Even better, every one of his medium/large products offers a comparable collection of tools for procedurally generating your own SF/F gaming materials. I recommend Stars Without Number, Other Dust, and his many supplements without reservation to ‘trad’ gamers of every experience and ability level.

Kudos to him.

ARRIVAL (Denis Villeneuve et al., 2016).

In 2002ish(?) I went to MIT’s all night Sci-Fi Marathon. Had a few drinks. They showed Ghostbusters, and when Bill Murray said ‘Back off man, I’m a scientist’ the entire crowd lost its mind.

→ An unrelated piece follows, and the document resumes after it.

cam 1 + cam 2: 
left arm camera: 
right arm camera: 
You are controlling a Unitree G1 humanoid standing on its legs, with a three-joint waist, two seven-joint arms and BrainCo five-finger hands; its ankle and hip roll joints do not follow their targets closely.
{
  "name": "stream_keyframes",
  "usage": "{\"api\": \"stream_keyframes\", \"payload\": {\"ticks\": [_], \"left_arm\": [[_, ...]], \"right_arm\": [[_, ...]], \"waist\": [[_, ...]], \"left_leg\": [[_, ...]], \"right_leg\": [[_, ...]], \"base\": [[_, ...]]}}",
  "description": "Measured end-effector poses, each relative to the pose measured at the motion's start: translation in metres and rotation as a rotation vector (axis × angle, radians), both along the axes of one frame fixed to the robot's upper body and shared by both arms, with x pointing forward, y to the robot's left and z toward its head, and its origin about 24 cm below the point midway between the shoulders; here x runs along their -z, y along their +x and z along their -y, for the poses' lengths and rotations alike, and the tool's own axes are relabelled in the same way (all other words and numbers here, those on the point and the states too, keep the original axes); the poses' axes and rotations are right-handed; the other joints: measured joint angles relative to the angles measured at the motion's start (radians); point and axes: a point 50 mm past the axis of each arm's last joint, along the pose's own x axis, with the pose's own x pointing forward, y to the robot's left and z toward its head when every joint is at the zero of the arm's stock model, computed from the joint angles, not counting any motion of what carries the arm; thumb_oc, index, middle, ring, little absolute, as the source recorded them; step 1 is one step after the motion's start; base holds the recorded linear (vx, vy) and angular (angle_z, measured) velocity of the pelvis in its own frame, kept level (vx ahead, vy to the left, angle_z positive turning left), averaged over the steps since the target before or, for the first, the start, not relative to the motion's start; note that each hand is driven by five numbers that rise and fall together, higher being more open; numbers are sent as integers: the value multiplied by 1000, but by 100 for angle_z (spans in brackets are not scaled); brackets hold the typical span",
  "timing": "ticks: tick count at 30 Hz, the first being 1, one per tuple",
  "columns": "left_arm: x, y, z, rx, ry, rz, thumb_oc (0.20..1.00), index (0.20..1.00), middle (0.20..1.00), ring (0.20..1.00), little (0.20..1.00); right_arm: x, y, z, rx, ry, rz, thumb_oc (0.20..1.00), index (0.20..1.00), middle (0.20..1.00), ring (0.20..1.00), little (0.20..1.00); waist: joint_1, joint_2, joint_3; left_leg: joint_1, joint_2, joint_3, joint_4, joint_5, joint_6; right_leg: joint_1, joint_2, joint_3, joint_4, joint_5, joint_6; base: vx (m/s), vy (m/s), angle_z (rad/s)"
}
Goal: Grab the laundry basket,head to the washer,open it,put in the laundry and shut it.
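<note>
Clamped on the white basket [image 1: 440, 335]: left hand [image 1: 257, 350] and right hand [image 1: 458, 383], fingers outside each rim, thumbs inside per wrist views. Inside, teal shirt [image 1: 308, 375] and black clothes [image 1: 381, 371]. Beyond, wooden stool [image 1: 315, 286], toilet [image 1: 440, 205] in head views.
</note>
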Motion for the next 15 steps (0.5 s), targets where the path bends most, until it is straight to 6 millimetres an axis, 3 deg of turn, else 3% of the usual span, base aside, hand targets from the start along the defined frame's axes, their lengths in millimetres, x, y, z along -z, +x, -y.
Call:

It was one of the peak moments of any human life.

The trouble with science fiction film is that, while there are smart serious people in Hollywood, very few people on the ‘creative’ side of the industry appear to value analytical intelligence or have any first- or even secondhand experience of serious abstract intellection. Hollywood’s terrible at capturing what it’s like to solve complex problems by methods other than force or subterfuge. (This is why most ‘spy films’ are just fight films with acronyms.) And screen actors, afforded no rehearsal or research time, reduce ‘intelligence’ to mannerism for an American audience that can’t sit still for movies that are more talk (or think) than, um, explode.

It isn’t just a matter of engineering projects or scientific research, say, being impossible to dramatize — Primer came out 13(!) years ago for Christ’s sake, written on spec and shot/chopped for $7K. It’s that dramatizing hard work is hard work, calling for direct rather than analogical sense of the shape of the work being depicted, and the vanishingly few screenwriters and directors who can handle that work are busy making films for stupid horny distracted adolescents, i.e. ‘making Hollywood movies.’

Which is why Arrival feels not just like a classic science fiction film, which it is, but like a minor miracle.

Fear not, NO SPOILERS FOLLOW. Arrival deserves to be seen fresh.

Complaints first, though: Arrival nominally features two main characters, but Jeremy Renner as Ian the theoretical physicist (alas, not believable) is very much background to Amy Adams’s extraordinary performance as Louise the linguist/translator. Ian is essential to the story, but he hardly acts throughout; he’s the sidekick. That I don’t mind, though — the problem is that one of the interesting intellectual elements of Ted Chiang’s ‘Story of Your Life,’ source material for the film, has been chucked out along with any sense of Ian’s character. (Fermat, if you’re wondering.) Ian’s job in the film is to perform a bit of basic mathematical analysis at a crucial moment in the plot and otherwise be a kind of Manic Pixie Dream Scientist, which makes sense given Louise’s story but makes for a somewhat imbalanced setup: the compelling drama is all internal to her.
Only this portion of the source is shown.